▸ **Description of the task**: When you reach the line in the data below that contains "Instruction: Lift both", please start repeating lines exactly, and stop after the line that contains "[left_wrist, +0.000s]", repeating nothing else.

###

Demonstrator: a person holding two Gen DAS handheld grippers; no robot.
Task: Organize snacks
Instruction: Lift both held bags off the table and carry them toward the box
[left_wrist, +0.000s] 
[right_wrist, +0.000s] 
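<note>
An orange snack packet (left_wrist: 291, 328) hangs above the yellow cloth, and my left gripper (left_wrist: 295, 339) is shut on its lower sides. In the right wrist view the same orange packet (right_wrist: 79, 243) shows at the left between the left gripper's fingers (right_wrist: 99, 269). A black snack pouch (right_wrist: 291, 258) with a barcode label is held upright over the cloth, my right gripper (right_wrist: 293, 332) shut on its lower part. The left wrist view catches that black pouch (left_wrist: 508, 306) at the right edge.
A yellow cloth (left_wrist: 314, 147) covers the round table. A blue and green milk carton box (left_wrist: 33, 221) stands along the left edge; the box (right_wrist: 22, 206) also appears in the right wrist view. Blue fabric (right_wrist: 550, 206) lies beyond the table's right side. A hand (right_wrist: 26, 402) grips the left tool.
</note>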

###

▸ **Task result**:
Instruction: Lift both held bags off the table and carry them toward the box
[left_wrist, +0.000s] 

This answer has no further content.